- What the exercise asks -
Transcribe the records below exactly as they appear.

—————

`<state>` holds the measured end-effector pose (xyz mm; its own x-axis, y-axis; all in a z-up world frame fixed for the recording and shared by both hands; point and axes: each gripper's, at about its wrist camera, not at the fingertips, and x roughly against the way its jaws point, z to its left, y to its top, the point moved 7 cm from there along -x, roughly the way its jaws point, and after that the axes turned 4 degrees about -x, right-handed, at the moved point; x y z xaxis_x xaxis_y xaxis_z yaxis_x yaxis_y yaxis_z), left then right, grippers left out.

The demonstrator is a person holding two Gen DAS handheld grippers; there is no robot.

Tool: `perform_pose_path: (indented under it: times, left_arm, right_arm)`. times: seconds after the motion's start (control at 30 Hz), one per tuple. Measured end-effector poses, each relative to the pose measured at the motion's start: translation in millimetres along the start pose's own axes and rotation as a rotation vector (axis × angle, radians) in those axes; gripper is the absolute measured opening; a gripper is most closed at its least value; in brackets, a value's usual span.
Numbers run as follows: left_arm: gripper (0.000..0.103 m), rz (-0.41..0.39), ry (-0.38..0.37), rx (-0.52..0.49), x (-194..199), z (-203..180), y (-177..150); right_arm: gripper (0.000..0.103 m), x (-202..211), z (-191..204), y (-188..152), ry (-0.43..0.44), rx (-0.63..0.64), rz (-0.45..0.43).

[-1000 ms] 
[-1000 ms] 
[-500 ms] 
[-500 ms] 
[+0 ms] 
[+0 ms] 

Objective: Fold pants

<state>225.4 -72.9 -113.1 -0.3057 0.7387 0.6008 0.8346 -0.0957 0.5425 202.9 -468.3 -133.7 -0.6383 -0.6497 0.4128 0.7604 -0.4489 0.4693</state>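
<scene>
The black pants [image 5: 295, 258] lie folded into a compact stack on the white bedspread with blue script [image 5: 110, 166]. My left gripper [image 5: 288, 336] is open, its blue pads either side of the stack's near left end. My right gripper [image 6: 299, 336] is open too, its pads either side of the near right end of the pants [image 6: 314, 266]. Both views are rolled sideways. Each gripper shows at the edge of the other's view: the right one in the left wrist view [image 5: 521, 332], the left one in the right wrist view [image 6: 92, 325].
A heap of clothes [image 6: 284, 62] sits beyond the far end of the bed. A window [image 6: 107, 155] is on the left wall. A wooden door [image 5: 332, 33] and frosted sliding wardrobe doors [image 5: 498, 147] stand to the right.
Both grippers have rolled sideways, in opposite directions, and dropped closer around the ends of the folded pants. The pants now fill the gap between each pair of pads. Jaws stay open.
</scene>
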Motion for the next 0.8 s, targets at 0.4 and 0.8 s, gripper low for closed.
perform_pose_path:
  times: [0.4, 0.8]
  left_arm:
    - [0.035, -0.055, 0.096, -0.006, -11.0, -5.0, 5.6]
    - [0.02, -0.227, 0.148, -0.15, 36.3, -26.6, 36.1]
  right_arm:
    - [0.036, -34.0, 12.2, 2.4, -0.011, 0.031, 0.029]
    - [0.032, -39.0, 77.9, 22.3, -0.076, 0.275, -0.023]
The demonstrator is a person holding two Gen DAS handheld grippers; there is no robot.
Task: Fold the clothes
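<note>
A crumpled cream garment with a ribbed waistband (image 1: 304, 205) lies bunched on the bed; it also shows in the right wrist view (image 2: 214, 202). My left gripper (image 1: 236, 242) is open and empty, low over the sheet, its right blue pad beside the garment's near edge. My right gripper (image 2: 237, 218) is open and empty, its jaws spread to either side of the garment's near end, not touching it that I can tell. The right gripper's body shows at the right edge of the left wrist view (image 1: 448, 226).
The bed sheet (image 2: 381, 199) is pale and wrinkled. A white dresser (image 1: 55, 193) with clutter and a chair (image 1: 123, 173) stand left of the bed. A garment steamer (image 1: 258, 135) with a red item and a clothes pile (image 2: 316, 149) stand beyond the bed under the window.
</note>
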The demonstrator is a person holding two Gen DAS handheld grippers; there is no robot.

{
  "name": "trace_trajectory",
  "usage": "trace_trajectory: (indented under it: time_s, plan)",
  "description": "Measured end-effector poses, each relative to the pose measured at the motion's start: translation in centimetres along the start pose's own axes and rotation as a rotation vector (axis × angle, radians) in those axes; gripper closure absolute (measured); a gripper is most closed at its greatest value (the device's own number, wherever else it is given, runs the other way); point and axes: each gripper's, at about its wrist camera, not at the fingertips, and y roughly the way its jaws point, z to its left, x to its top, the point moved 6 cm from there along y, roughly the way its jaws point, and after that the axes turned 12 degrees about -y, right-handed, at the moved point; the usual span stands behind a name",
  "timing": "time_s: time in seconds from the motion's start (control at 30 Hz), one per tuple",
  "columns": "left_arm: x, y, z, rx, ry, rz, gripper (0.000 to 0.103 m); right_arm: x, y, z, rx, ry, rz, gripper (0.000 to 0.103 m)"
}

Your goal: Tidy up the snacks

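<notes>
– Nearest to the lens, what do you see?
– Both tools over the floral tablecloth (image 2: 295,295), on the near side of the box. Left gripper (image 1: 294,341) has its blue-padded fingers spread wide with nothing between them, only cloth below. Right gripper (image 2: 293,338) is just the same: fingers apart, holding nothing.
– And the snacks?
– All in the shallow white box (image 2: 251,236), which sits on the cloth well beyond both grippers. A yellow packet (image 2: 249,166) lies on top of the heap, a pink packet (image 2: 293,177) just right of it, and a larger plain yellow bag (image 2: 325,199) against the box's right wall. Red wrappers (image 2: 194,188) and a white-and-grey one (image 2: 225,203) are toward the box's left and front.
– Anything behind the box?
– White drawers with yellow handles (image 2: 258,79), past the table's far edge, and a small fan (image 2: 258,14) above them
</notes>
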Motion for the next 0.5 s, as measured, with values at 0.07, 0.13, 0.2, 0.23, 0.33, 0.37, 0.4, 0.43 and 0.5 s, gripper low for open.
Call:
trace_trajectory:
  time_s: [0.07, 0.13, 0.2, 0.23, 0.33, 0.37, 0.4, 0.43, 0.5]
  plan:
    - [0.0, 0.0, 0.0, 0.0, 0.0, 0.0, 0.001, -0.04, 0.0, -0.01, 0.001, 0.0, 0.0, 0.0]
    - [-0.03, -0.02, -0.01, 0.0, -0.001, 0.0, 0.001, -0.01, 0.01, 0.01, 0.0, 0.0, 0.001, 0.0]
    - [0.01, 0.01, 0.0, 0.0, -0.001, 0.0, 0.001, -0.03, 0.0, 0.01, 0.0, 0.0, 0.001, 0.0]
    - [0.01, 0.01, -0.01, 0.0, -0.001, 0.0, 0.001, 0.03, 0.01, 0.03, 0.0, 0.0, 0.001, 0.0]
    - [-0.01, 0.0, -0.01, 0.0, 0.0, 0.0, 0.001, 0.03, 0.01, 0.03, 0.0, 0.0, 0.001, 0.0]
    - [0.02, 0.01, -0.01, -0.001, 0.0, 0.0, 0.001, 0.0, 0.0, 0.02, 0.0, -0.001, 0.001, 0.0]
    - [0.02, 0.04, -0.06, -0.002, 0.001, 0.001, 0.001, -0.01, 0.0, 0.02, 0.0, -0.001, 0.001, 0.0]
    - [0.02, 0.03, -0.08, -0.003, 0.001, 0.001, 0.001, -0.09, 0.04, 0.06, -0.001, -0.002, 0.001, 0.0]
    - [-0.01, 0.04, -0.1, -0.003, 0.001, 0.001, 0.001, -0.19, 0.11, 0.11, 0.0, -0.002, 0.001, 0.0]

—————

- Output for this task -
`<state>` holds the measured end-effector pose (xyz mm; its own x-axis, y-axis; all in a z-up world frame fixed for the recording and shared by both hands; point and axes: each gripper's, at about its wrist camera, not at the fingertips, and x roughly against the way its jaws point, z to its left, y to its top, the point moved 7 cm from there along -x, roughly the way its jaws point, and after that the axes turned 4 degrees about -x, right-handed, at the moved point; x y z xaxis_x xaxis_y xaxis_z yaxis_x yaxis_y yaxis_z), left then right, grippers left out.

The demonstrator is a person holding two Gen DAS handheld grippers; there is no robot.

Tool: `perform_pose_path: (indented under it: times, left_arm, right_arm)`. times: seconds after the motion's start (control at 30 Hz), one per tuple. Measured end-effector poses, each relative to the pose measured at the motion's start: translation in millimetres along the start pose's own axes and rotation as a rotation vector (axis × angle, radians) in those axes; gripper is the absolute measured opening; a gripper is most closed at its least value; in brackets, a value's usual span.
Numbers run as follows: left_arm: gripper (0.000..0.103 m), rz (-0.41..0.39), ry (-0.38..0.37), rx (-0.52..0.49), x (-194..199), z (-203..180), y (-177..150); right_arm: gripper (0.000..0.103 m), x (-202..211), z (-191..204), y (-188..152), ry (-0.43..0.44), rx (-0.63..0.64), rz (-0.45..0.43).

[-1000 ms] 
[-1000 ms] 
[-500 ms] 
[-500 ms] 
[+0 ms] 
[+0 ms] 

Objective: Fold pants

<state>225.4 -72.9 -113.1 -0.3057 0.7387 0.6008 0.8346 -0.0957 0.5425 202.9 -468.3 -133.7 -0.6383 -0.6497 0.4128 0.7604 -0.4489 0.4693</state>
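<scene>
The black pants [image 5: 295, 258] lie folded into a compact stack on the white bedspread with blue script [image 5: 110, 166]. My left gripper [image 5: 288, 336] is open, its blue pads either side of the stack's near left end. My right gripper [image 6: 299, 336] is open too, its pads either side of the near right end of the pants [image 6: 314, 266]. Both views are rolled sideways. Each gripper shows at the edge of the other's view: the right one in the left wrist view [image 5: 521, 332], the left one in the right wrist view [image 6: 92, 325].
A heap of clothes [image 6: 284, 62] sits beyond the far end of the bed. A window [image 6: 107, 155] is on the left wall. A wooden door [image 5: 332, 33] and frosted sliding wardrobe doors [image 5: 498, 147] stand to the right.
Both grippers have rolled sideways, in opposite directions, and dropped closer around the ends of the folded pants. The pants now fill the gap between each pair of pads. Jaws stay open.
</scene>
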Motion for the next 0.8 s, targets at 0.4 and 0.8 s, gripper low for closed.
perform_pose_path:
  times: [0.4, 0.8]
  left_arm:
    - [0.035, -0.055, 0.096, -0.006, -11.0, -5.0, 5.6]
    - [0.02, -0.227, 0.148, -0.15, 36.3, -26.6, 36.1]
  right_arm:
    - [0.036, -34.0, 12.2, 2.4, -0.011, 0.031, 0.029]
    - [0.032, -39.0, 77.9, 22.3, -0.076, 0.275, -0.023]
The demonstrator is a person holding two Gen DAS handheld grippers; there is no robot.
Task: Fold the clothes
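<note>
A crumpled cream garment with a ribbed waistband (image 1: 304, 205) lies bunched on the bed; it also shows in the right wrist view (image 2: 214, 202). My left gripper (image 1: 236, 242) is open and empty, low over the sheet, its right blue pad beside the garment's near edge. My right gripper (image 2: 237, 218) is open and empty, its jaws spread to either side of the garment's near end, not touching it that I can tell. The right gripper's body shows at the right edge of the left wrist view (image 1: 448, 226).
The bed sheet (image 2: 381, 199) is pale and wrinkled. A white dresser (image 1: 55, 193) with clutter and a chair (image 1: 123, 173) stand left of the bed. A garment steamer (image 1: 258, 135) with a red item and a clothes pile (image 2: 316, 149) stand beyond the bed under the window.
</note>
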The demonstrator is a person holding two Gen DAS handheld grippers; there is no robot.

{
  "name": "trace_trajectory",
  "usage": "trace_trajectory: (indented under it: time_s, plan)",
  "description": "Measured end-effector poses, each relative to the pose measured at the motion's start: translation in centimetres along the start pose's own axes and rotation as a rotation vector (axis × angle, radians) in those axes; gripper closure absolute (measured); a gripper is most closed at its greatest value (the device's own number, wherever else it is given, runs the other way); point and axes: each gripper's, at about its wrist camera, not at the fingertips, and y roughly the way its jaws point, z to its left, x to its top, the point moved 6 cm from there along y, roughly the way its jaws point, and after that the axes turned 12 degrees about -y, right-handed, at the moved point; the usual span stands behind a name",
  "timing": "time_s: time in seconds from the motion's start (control at 30 Hz), one per tuple",
  "columns": "left_arm: x, y, z, rx, ry, rz, gripper (0.000 to 0.103 m); right_arm: x, y, z, rx, ry, rz, gripper (0.000 to 0.103 m)"
}

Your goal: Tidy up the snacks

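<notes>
– Nearest to the lens, what do you see?
– Both tools over the floral tablecloth (image 2: 295,295), on the near side of the box. Left gripper (image 1: 294,341) has its blue-padded fingers spread wide with nothing between them, only cloth below. Right gripper (image 2: 293,338) is just the same: fingers apart, holding nothing.
– And the snacks?
– All in the shallow white box (image 2: 251,236), which sits on the cloth well beyond both grippers. A yellow packet (image 2: 249,166) lies on top of the heap, a pink packet (image 2: 293,177) just right of it, and a larger plain yellow bag (image 2: 325,199) against the box's right wall. Red wrappers (image 2: 194,188) and a white-and-grey one (image 2: 225,203) are toward the box's left and front.
– Anything behind the box?
– White drawers with yellow handles (image 2: 258,79), past the table's far edge, and a small fan (image 2: 258,14) above them
</notes>
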Motion for the next 0.5 s, as measured, with values at 0.07, 0.13, 0.2, 0.23, 0.33, 0.37, 0.4, 0.43 and 0.5 s, gripper low for open.
Call:
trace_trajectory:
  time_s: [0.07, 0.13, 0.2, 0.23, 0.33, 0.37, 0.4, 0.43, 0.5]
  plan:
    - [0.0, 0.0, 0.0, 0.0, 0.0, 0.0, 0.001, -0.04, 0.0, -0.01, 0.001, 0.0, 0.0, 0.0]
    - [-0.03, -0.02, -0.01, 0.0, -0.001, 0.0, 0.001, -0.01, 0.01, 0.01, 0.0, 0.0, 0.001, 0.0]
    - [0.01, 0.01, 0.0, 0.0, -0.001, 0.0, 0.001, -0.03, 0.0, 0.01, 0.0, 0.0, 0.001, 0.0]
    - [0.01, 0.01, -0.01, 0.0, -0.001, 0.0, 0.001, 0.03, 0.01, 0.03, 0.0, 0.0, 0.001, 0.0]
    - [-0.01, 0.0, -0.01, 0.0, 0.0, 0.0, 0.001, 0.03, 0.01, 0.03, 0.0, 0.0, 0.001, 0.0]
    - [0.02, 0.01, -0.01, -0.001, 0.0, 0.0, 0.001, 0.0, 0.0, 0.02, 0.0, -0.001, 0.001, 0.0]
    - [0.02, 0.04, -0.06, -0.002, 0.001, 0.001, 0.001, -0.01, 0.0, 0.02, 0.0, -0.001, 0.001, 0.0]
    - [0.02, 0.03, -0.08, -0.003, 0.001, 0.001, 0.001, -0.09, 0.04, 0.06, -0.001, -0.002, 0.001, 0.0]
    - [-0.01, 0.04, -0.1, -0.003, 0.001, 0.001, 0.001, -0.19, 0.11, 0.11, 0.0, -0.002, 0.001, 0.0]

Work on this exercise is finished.